We need bees. That much we know.
Without them, our whole circle of life is disturbed.
With more bees disappearing with each day, it’s now more than ever crucial for us to do our part and help the bees.
The growing number of bees dying is caused by the harmful pesticides used, change in our climate and natural habitats being constantly destroyed.
There are thousands of different bee types around the world, with honeybee and bumblebee being the 2 most popular ones.
By creating a bee garden or planting bee-attracting plants in your garden, you’ll be playing your part in saving our climate and making sure the bees have enough flowers to pollinate.
Bees pollinate the food we eat. From almonds, to coffee, apples to pears, vanilla and even cotton. Cotton comes from flowers and they need to be pollinated by bees to grow.
Without cotton, we have no fabric and clothes, and imagine a world without coffee?!
Essentially, without bees we could survive, however, our diets would be restricted with no access to certain foods, which in return would lead to vitamin deficiencies and negative effect on our health overall.
Bees are also food for other animals like birds, so without the bees, birds’ access to food would be limited and could cause them to stave and die in masses, causing a domino effect down the line…
We certainly need bees to keep some of the normality of our world. The recent years have shown us that we must not take anything for granted. We cannot assume that the work that needs to be done to preserve our environment will be done by the government, or organisations – we must play our part too.
Ben and I recently bought a house and we plan on planting lots of bee-attracting flowers to help with the pollinating process that is so crucial to our food supply.
You can buy some bees and set them up with a beehive and maintain them to ensure they’re happy.
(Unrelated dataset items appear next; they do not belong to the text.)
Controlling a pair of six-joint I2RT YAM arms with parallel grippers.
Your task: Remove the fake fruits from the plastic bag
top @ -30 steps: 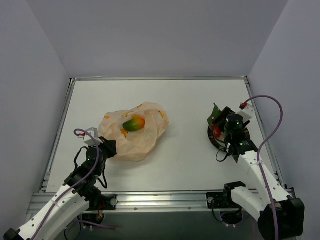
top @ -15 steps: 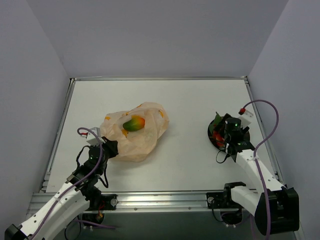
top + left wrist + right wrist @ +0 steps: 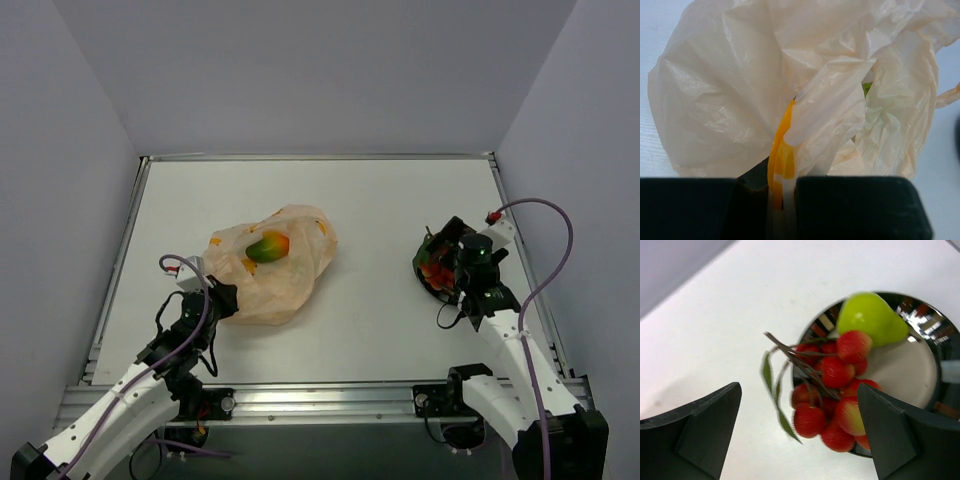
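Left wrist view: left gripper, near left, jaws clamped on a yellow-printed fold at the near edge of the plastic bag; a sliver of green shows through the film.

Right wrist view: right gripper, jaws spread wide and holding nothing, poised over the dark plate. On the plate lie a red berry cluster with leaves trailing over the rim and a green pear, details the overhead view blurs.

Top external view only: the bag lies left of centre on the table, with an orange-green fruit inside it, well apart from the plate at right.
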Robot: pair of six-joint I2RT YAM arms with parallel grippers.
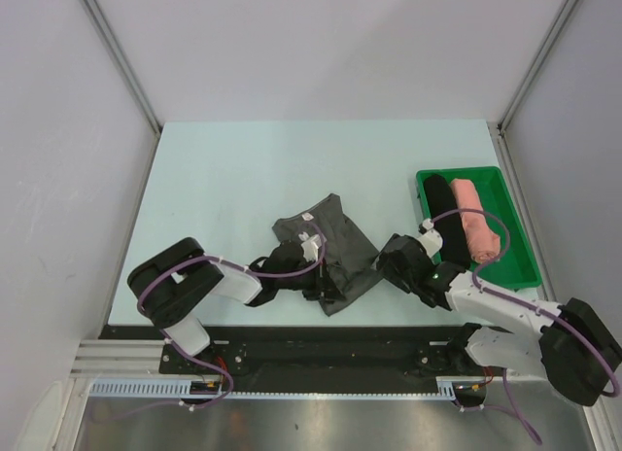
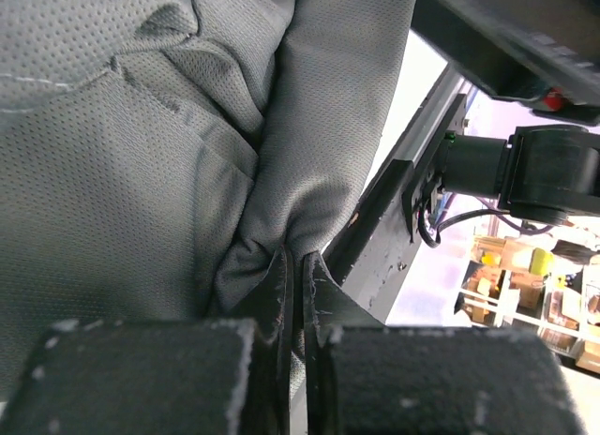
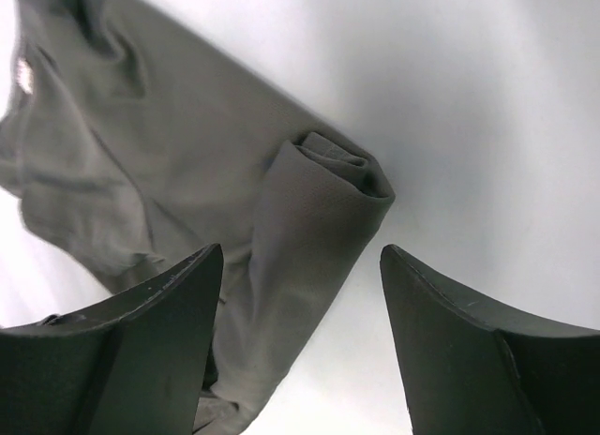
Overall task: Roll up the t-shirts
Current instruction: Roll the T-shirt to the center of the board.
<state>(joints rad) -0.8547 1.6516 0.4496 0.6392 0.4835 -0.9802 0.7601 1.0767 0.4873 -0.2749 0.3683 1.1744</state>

Or an easier and quicker option, would be to simply plant flowers and plants that attract bees.
It’s actually a simpler task than it might seem, and you don’t have to be an expert in gardening.
Most of the flowers that the bees love, are the simple, common flowers rather than the extravagant, big flowers that are difficult to buy, plant or take up lots of room in your garden.
They’re also mostly self-maintained, which means they don’t need much looking after and most of them come back year after year, saving you the hassle of having to replant them every year.
Our gardens are all different however, so which plants do you grow if your garden is in the shade or gets a lot of sun?
The best plants for your shady patches in the garden are the following plants and flowers:
Turkish sage – Phlomis russeliana
Bell Flower – Campanula
Fairy bellflower – Campanula persicifolia
Cohosh bugbane / black snakeroot – Actaea racemosa
Wild garlic / ramsons – Allium ursinum
Masterwort – e.g. Astrantia helleborifolia, Astrantia major ‘Claret’
Ivy – hedera helix
Deam’s coneflower – Rudbeckia fulgida var. deamii
Knotted cranesbill – Geranium nodosum
Dusky cranesbill ‘Lily Lovell’ – Geranium phaeum ‘Lily Lovell’
Lungwort – Pulmonaria ‘Blue Ensign’
Plantain lily – Hosta
Holly – Ilex
Guelder rose – Viburnum opulus
Oregon grape – Mahonia
If your garden is full of sun, your job is a little bit easier! Most plants and flowers love and need the sun, so essentially all you have to do is look out for the butterfly/bee symbol on the packet of flower seeds, as that means that this particular bulb/seed is for a flower that will attract bees and butterflies.
To get you started, here are some bee plants to plant in your sunny garden:
-Rudbeckia (Black-Eyed Susan)
-Echinacea (Corn Flower)
-Monarda (Bee Balm)
You can even get wild flowers, easily purchased in a seed pack at any gardening store. Bees LOOOVE wild flowers and they look so pretty that even if you’re not a gardener or a green thumb, you can plant them pretty much anywhere with sun to partial shade, and they’ll attract plenty of bees and butterflies.
Depending on which flower you’ve chosen and are planning on planting, the time of the year will differ, although most blooms and flowers appear in the spring months from April through to September.
If you want to catch the first spring blossoms, you’ll want to plant flowers that are resistant to frost – you don’t want to plant a bulb in your ground, and with the first frost, kill the bulb because that will mean no flowers 🙁
Check the packaging of your seed/bulb and see when is the recommended time to plant it.
To create and maintain a bee friendly garden, all you need is to make sure that the plants and flowers that attracts bees, are available for the bees to come as they please and pollinate your flowers.
You can decorate it with all sorts, rocks, fairy houses, gates, and it can be as big or as small as your garden allows. You don’t need a 10 acre field to plant flowers for the bees to come and visit.
A small garden, even those in the shade, will attract bees and help you do your bit for the environment.